The Solid Waste Fund is meant to pay for waste management in the county and is funded via fees associated with such. It is what’s referred to as an enterprise fund, and by state statute it must be large enough to cover expenses.
“It’s supposed to have enough revenue to match the expense,” King told the commissioners. “That $75 fee, it’s not enough.”
The county manager explained further this week.
“They have to operate within the fee that you’ve set,” King said. “Ever how much that brings in, it’s suppose to break even.”
Swain consistently does not break even on its Solid Waste Fund. For years, the county has taken money from its general fund to cover the deficit.
“Ever since the 90s, actually,” King said. “Every year we’ve always put money into sanitation out of the general fund.”
This year was no exception. The $100,000 deficit was not a surprise. Everyone knew it was coming.
“It was budgeted within the general fund,” King said. “We knew we were going to have a deficit.”
Swain County has three tiers of trash fees. Residents pay a fee of $75 a year to dump their household trash at the county’s transfer station. Businesses pay $300 a year, and restaurants pay $400 a year. Larger loads, such as those from building contractors, pay $40 per load.
Once trash is dumped at Swain’s transfer station, the county transports it to an out-of-area landfill. Those costs can vary.
“We don’t have a landfill, so we’re at the mercy of another landfill somewhere else,” King explained. “Everything fluctuates.”
One reason Swain’s trash fund deficit is higher this year is because the county took in a higher tonnage of waste this year. And not all that tonnage is legit.
“We suspect between 15 and 20 percent of the waste that we’re hauling out, by our best guesstimate, is not from this county and not being charged for,” King said.
“They’re coming in and dumping at night,” said Commissioner David Monteith. “And we’ve got to stop that.”
A particular subset of offenders is contractors. The county tends to collect a lot of over-night C&D, or construction and demolition waste. The county has been identified as a free place to unload under cover of darkness.
“The contractors know this, and not just from Jackson County,” King said.
“They may redo a house and bring a two-ton truck full of shingles, or a two-ton truck full of sheetrock,” Monteith said.
King said that once Swain’s new county board is comfortable — two new commissioners were seated Dec. 1 after winning election in November — the out-of-area and overnight dumping issue will be explored. The fix is likely better security and improved monitoring during evening hours.
“But that’s going to take a lot of money to make that happen,” King said.
The newly seated board will also consider how best to address Swain’s traditional Solid Waste Fund deficit. The math is obvious — raise the fees or shift the cost to property taxes — but King knows his commissioners have no appetite for such calculations.
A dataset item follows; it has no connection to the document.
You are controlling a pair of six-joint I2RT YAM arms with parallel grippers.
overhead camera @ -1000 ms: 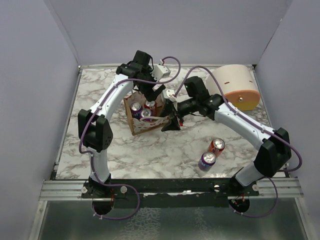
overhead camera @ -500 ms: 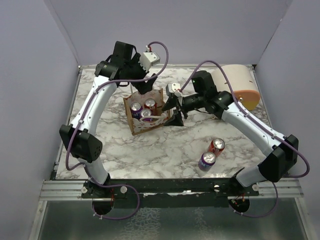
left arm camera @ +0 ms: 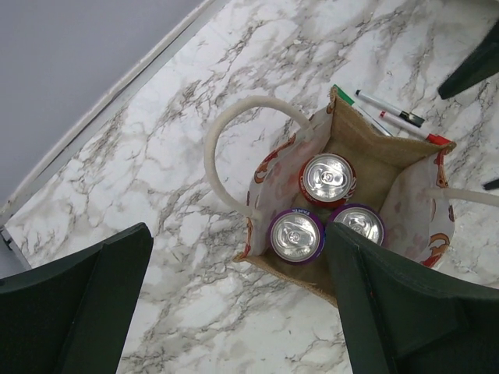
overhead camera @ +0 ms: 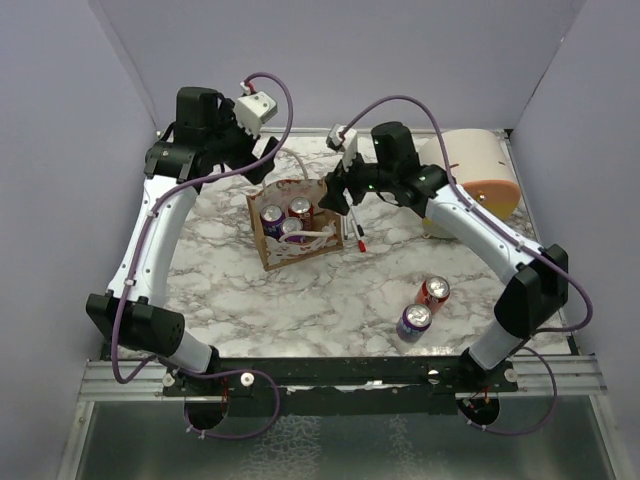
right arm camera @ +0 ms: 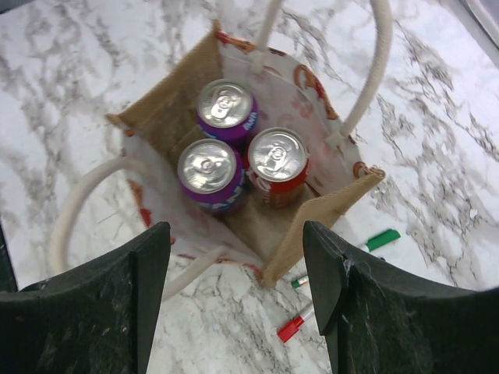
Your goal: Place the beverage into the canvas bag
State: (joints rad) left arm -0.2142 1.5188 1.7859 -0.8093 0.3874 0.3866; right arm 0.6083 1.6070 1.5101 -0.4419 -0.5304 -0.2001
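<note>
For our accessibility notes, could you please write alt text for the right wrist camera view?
A top-down look into the open canvas bag, which holds two purple cans and one red can, all upright. It stands on a marble table with green and red markers beside it. The jaws of the right gripper, open and empty, frame the bottom edge.

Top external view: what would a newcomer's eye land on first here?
The canvas bag at the centre of the table, already packed with three cans, two purple and one red. The left gripper and right gripper hang open above it. Near the front right, a red can and a purple can stand loose outside it.
</note>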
“Our commissioners do not want to tax individuals, but we also need to break even on that fund,” the county manager said, declining to give a preview of possible fixes, except to ballpark residential fee potentials. “Right now I couldn’t give you a good number, but it’d be more than 75 bucks. It’d probably be closer to $100 or $125.”
King would like to see a solution surface by budget season in the spring. Monteith isn’t sure how that’s going to happen.
“I wish we didn’t have to [take money from the general fund], but I will not vote for a tax increase to make things happen,” Monteith said. “We just can’t afford it. Swain County can’t afford no kind of tax increase.”
Commissioner Ben Bushyhead, sworn in this week, said he too would not be in favor of upping the fee. Both Bushyhead and Monteith suggested the county focus on making sure that all the trash coming in is from Swain and being paid for.
“We definitely have to do something,” Bushyhead said. “But let’s take a look at what we could do to counter some of the other things.”